= What is expected =
When you copy the data, keep every word exactly as it is and leave the pictures out.

= Provided data =
----------

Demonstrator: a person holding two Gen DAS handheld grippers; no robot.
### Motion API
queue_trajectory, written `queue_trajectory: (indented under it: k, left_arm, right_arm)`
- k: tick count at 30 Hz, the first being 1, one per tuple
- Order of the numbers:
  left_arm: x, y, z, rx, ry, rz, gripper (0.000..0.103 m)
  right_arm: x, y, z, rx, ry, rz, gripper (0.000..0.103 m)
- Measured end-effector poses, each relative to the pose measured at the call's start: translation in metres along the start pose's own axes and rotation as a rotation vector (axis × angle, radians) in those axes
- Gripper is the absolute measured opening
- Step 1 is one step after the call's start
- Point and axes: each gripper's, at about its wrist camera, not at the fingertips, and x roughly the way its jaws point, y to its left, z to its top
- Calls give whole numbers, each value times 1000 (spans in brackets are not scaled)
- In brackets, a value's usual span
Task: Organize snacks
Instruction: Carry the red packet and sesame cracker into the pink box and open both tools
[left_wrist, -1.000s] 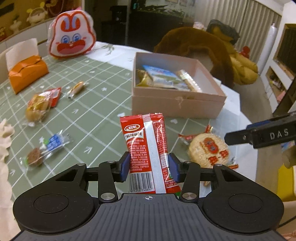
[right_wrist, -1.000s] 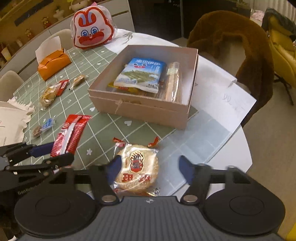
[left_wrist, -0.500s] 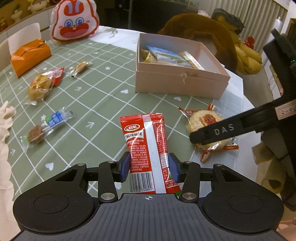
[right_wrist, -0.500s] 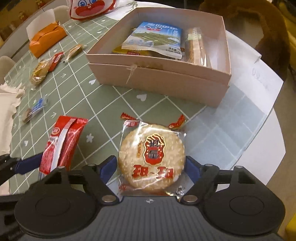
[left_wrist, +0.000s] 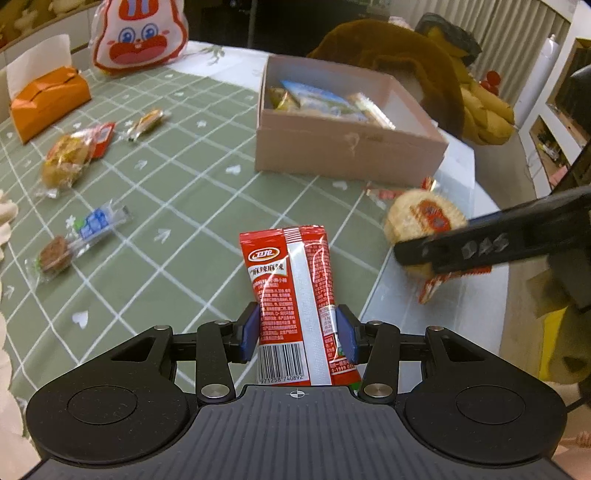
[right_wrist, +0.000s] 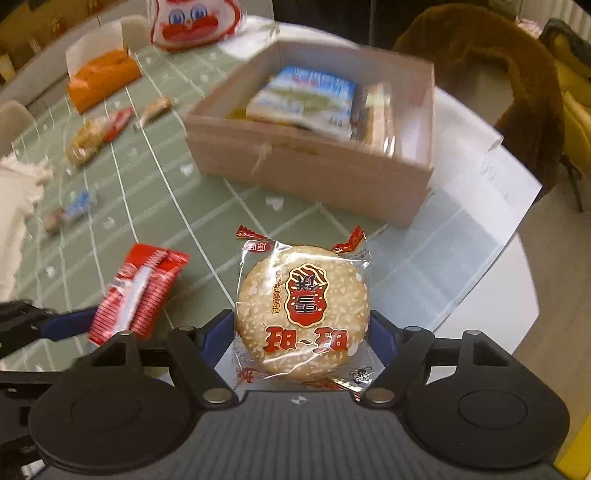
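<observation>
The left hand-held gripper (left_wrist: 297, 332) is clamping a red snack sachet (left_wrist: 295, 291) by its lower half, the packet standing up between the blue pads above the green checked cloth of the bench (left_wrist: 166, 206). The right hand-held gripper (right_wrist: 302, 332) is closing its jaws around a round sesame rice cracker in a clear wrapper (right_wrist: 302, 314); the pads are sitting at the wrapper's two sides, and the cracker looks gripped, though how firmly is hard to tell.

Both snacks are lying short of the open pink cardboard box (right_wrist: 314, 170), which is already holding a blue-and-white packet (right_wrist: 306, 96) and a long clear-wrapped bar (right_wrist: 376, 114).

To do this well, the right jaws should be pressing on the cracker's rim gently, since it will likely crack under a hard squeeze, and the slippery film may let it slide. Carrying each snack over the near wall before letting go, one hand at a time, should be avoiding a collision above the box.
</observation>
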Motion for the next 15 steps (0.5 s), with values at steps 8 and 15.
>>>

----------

= Task output =
Demonstrator: a person holding two Gen DAS handheld grippers; no robot.
### Motion API
queue_trajectory, written `queue_trajectory: (indented under it: k, left_arm, right_arm)`
- k: tick count at 30 Hz, the first being 1, one per tuple
- Order of the numbers:
  left_arm: x, y, z, rx, ry, rz, gripper (0.000..0.103 m)
  right_arm: x, y, z, rx, ry, rz, gripper (0.000..0.103 m)
- Measured end-effector poses, each relative to the pose measured at the call's start: translation in metres along the start pose's own axes and rotation as a rotation vector (axis × angle, radians) in those axes
- Gripper is the absolute measured opening
- Step 1 is one step after the call's start
- Point and axes: each gripper's, at about its wrist camera, not at the fingertips, and x roughly the way its jaws point, y to its left, z to its top
- Calls give whole numbers, each value times 1000 (spans in brackets are not scaled)
- In brackets, a value's usual span
Task: Organize snacks
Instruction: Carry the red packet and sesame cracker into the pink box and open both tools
[left_wrist, -1.000s] 
[right_wrist, -1.000s] 
[left_wrist, -0.500s] 
[right_wrist, -0.500s] 
[left_wrist, +0.000s] 
[right_wrist, +0.000s] 
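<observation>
The left hand-held gripper (left_wrist: 297, 332) is clamping a red snack sachet (left_wrist: 295, 291) by its lower half, the packet standing up between the blue pads above the green checked cloth of the bench (left_wrist: 166, 206). The right hand-held gripper (right_wrist: 302, 332) is closing its jaws around a round sesame rice cracker in a clear wrapper (right_wrist: 302, 314); the pads are sitting at the wrapper's two sides, and the cracker looks gripped, though how firmly is hard to tell.

Both snacks are lying short of the open pink cardboard box (right_wrist: 314, 170), which is already holding a blue-and-white packet (right_wrist: 306, 96) and a long clear-wrapped bar (right_wrist: 376, 114).

To do this well, the right jaws should be pressing on the cracker's rim gently, since it will likely crack under a hard squeeze, and the slippery film may let it slide. Carrying each snack over the near wall before letting go, one hand at a time, should be avoiding a collision above the box.
</observation>
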Motion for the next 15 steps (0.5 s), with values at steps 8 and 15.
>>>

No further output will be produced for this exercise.